## Your objective:
Look through the data below and, wherever a line carries the word "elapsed", please copy that line.

## Supplied records:
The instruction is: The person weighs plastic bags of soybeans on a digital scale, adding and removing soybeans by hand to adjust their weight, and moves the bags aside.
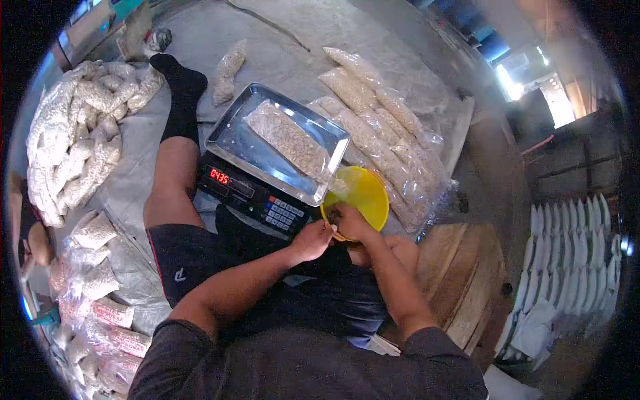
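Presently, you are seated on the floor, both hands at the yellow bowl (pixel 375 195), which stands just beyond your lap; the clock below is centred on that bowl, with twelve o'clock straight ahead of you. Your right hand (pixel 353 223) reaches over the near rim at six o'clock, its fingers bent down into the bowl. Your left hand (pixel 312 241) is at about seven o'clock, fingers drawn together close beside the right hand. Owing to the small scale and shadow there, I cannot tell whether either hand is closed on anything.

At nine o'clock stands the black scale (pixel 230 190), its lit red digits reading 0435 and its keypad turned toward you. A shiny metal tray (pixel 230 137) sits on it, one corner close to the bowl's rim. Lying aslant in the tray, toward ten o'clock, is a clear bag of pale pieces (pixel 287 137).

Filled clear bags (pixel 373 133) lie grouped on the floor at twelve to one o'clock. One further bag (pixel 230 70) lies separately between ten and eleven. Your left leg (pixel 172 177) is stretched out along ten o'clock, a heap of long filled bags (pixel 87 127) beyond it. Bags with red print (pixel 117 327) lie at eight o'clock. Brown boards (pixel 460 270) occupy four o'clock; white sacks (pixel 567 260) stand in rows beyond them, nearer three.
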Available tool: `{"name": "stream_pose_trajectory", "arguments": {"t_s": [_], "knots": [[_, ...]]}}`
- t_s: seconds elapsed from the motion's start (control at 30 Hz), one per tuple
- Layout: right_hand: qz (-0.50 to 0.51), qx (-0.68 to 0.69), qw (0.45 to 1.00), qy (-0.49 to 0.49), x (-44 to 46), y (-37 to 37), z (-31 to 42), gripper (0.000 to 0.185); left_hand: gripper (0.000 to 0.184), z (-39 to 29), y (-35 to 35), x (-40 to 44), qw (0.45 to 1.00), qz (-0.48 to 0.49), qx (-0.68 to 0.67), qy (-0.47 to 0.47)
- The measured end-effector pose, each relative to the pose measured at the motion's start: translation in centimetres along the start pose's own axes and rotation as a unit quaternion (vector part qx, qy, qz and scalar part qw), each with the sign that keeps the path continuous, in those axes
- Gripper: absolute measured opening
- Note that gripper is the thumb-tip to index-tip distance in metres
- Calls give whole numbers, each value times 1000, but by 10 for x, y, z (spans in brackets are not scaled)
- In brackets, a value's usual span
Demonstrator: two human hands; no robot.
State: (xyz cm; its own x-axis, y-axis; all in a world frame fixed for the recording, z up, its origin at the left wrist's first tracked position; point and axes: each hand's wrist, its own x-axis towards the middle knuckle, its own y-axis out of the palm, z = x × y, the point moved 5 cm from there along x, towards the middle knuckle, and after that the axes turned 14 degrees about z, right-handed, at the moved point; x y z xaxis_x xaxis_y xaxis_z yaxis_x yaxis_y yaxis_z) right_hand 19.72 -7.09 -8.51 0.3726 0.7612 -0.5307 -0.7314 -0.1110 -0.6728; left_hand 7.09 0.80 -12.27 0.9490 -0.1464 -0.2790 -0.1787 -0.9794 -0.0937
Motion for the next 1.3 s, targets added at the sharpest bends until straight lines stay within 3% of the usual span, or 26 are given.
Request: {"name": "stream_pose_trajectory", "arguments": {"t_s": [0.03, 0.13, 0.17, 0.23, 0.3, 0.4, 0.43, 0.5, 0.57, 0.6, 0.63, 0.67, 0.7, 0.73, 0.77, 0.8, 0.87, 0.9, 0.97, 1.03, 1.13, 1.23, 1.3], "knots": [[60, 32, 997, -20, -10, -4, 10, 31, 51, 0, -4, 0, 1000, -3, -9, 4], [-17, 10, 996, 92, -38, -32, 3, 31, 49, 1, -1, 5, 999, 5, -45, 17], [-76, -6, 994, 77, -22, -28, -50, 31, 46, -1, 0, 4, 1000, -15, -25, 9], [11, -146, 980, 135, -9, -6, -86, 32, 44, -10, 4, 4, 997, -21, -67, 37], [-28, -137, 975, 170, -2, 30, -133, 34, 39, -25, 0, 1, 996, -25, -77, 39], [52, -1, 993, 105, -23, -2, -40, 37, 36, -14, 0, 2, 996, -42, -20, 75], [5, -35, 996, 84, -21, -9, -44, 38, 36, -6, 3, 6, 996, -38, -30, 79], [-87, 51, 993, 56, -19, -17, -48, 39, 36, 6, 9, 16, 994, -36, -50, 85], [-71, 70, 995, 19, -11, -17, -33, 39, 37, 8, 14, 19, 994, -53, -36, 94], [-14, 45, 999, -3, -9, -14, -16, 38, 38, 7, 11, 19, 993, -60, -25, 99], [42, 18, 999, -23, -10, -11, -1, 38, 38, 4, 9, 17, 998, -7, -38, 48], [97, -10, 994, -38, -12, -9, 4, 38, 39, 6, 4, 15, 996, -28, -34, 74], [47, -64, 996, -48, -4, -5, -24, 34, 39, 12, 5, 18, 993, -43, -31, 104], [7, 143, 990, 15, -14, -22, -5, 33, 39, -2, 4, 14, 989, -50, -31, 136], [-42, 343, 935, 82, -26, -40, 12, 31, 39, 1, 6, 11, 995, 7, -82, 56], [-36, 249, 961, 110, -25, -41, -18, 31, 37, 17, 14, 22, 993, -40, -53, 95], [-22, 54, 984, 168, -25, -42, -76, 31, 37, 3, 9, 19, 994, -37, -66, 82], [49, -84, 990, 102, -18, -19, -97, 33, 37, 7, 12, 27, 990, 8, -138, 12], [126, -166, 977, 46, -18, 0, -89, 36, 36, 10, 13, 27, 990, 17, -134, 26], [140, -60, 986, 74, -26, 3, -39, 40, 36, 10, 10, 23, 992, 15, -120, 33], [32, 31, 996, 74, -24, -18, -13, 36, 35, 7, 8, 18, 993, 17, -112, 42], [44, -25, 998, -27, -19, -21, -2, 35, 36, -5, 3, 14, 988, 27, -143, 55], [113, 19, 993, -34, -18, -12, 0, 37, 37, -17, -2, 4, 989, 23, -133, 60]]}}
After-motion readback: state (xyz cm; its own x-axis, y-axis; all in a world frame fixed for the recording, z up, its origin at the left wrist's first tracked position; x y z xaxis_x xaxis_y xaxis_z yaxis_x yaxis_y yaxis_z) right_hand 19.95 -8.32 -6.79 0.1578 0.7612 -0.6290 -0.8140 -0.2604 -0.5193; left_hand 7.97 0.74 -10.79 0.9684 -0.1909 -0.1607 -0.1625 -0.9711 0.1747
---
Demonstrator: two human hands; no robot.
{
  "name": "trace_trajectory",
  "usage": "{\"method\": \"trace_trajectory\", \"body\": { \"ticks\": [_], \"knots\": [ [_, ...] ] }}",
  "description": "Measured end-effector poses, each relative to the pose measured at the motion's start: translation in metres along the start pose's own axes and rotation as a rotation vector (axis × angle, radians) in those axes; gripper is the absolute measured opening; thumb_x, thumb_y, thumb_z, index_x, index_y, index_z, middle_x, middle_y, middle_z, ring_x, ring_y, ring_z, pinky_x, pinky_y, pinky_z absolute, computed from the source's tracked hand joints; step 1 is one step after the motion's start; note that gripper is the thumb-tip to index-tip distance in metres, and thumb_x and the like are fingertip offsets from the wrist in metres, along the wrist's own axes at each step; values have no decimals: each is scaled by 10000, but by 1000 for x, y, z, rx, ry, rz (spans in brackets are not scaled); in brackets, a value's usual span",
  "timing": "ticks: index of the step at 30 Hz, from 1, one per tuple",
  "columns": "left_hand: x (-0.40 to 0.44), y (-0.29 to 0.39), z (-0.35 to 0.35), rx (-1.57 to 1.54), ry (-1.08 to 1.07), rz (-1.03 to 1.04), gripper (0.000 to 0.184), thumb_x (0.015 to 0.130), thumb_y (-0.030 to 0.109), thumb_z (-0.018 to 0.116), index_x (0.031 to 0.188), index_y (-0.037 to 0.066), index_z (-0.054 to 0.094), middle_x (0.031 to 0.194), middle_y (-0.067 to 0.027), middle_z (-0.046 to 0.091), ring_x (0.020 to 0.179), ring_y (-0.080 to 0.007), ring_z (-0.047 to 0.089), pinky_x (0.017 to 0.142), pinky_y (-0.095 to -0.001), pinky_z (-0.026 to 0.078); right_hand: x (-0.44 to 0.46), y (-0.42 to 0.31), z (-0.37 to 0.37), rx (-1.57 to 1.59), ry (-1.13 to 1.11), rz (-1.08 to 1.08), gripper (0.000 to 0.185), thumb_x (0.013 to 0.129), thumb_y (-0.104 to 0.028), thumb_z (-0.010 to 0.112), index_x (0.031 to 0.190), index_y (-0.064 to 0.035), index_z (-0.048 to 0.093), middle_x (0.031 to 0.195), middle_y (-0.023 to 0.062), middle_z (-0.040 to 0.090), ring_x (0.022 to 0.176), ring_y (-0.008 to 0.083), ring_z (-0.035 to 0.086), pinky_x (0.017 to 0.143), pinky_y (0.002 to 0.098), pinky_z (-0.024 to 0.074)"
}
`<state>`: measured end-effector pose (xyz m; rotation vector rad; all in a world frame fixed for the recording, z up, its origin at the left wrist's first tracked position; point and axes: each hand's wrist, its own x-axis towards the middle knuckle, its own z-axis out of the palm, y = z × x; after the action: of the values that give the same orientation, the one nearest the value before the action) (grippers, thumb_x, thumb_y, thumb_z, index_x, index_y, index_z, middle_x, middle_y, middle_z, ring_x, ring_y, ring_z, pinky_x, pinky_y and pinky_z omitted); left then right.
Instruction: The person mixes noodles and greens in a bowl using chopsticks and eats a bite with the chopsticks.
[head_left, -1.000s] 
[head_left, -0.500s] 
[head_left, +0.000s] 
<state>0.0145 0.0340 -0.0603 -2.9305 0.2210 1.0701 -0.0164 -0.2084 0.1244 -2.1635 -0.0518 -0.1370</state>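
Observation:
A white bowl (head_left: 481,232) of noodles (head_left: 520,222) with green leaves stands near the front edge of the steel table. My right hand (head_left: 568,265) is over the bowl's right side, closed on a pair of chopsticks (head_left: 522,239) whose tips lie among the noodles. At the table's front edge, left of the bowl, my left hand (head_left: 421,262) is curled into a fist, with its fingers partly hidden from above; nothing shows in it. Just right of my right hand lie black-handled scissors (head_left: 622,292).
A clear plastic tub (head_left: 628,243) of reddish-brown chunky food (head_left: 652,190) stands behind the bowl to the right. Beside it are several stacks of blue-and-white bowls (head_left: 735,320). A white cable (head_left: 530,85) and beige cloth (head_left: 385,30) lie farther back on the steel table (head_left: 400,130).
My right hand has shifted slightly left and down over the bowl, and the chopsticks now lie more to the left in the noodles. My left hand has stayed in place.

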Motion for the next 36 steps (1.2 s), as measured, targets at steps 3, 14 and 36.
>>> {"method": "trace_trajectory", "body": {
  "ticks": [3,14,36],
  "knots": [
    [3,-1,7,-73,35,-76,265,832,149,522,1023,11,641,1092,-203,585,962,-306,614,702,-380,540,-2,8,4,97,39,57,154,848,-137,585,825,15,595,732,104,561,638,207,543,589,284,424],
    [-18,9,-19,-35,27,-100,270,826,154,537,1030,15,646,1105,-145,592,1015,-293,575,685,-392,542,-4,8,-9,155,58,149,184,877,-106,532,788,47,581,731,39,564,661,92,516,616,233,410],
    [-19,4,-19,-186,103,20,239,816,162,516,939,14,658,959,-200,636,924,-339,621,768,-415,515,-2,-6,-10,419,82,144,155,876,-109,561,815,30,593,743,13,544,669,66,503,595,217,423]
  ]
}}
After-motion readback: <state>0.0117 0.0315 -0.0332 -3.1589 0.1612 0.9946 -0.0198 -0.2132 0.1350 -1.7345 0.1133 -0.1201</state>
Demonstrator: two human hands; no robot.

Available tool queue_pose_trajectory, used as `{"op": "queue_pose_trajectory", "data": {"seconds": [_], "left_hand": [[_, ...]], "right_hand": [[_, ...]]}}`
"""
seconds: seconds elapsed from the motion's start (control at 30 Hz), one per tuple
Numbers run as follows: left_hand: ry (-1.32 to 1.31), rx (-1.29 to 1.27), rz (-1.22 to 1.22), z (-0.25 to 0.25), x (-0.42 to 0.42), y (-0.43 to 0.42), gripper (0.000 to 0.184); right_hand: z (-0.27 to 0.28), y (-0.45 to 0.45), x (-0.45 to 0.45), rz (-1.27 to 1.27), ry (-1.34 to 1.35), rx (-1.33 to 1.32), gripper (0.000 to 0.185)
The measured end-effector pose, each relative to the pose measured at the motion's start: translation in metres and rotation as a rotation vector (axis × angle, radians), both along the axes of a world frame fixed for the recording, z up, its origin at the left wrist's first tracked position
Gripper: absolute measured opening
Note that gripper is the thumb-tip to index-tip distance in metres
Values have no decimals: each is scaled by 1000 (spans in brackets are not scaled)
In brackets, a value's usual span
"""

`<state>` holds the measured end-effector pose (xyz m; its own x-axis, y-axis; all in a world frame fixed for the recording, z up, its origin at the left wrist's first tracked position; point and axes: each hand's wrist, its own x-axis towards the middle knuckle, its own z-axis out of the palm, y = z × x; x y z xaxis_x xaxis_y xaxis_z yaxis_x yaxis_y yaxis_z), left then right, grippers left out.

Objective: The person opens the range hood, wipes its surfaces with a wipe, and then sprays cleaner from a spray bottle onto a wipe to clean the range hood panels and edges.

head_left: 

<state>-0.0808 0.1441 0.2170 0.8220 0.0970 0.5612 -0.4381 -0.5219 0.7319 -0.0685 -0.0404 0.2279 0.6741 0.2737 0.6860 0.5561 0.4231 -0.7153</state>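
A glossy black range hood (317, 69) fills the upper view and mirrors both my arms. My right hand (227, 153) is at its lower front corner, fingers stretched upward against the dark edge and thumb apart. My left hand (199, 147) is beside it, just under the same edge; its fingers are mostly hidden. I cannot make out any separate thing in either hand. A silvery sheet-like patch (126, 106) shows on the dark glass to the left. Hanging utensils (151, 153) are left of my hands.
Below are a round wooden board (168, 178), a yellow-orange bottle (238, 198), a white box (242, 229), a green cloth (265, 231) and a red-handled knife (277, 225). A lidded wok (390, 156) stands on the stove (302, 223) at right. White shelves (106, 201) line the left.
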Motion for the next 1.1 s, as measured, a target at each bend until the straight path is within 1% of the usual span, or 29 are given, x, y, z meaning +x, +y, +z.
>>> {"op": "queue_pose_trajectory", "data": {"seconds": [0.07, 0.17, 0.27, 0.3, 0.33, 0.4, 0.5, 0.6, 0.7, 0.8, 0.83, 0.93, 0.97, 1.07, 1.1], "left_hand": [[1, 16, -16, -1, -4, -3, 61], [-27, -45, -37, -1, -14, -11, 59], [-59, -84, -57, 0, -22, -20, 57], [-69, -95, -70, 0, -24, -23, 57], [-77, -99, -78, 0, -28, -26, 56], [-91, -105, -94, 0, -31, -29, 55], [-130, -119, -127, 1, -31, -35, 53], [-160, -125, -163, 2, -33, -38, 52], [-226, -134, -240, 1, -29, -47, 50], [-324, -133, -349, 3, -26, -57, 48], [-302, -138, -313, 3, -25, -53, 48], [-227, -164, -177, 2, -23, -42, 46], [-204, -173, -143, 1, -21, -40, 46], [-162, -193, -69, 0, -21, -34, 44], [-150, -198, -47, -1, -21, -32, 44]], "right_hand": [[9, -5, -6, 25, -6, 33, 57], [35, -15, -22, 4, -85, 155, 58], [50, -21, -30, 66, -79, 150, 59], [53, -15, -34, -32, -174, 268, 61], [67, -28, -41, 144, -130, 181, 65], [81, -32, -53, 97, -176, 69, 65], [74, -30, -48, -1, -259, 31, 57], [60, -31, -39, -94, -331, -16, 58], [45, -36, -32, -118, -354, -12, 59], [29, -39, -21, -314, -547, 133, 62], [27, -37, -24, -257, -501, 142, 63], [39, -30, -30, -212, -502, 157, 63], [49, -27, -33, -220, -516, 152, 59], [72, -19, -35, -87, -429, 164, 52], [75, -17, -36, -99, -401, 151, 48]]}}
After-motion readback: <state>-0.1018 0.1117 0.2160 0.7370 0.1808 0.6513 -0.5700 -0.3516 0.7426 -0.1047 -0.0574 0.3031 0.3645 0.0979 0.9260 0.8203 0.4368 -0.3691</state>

## Output below:
- t_s: seconds elapsed from the motion's start (control at 30 Hz), one per tuple
seconds: seconds elapsed from the motion's start (control at 30 Hz), one per tuple

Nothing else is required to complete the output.